For all the fears and controversy about a warming planet, scientists have settled on one simple fact: It would be pretty cheap and easy to cool it back down again.
The potential side effects, however, are serious. Various tactics for blocking the sun could dry out equatorial regions, accelerate sea-level rise, trigger wars, and sidestep the need to confront problems of fossil fuels beyond the simple issue of the earth's average temperature.
But now, after another year of record temperatures and stalemated climate politics, a more serious look at the science of quick-fix global temperature solutions may be coming. Both the Obama administration and the United Nations-led climate research body, now writing its first full-scale assessment report since 2007, are giving earnest attention to geoengineering. ...
Policy makers need to know more about their options, said Mr. Armstrong, executive director of the U.S. Global Change Research Program, the coordinating body for federal spending on climate research. "There has not been enough open public discussion about the pros and cons of geoengineering," he said.

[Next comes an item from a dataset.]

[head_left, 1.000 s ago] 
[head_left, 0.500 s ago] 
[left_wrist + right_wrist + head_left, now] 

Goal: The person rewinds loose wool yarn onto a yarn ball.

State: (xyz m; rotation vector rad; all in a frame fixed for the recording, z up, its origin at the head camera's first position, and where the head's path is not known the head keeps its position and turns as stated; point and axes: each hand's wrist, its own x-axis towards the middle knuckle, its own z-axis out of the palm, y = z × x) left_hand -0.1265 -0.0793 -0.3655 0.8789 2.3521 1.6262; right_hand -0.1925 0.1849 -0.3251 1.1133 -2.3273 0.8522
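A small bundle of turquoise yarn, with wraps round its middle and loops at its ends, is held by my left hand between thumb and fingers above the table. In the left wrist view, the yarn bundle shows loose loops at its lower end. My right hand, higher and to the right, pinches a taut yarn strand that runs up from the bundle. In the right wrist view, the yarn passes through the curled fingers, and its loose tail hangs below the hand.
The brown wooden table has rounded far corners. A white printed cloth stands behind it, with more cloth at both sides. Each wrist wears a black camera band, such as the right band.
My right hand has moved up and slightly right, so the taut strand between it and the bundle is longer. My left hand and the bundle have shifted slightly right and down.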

Even some of the small handful of American university researchers pursuing geoengineering have qualms about it. "Personally, I think it's insane to try to do this," said David S. Battisti, a professor of atmospheric sciences at the University of Washington. "I'm doing work on this," he said, "but I hope that whatever I do, it never inspires anyone to actually use this technology.
via chronicle.com
My contribution to the open public discussion? I think it is insane as well, an especially Dr. Doofenschmirtz sort of idea.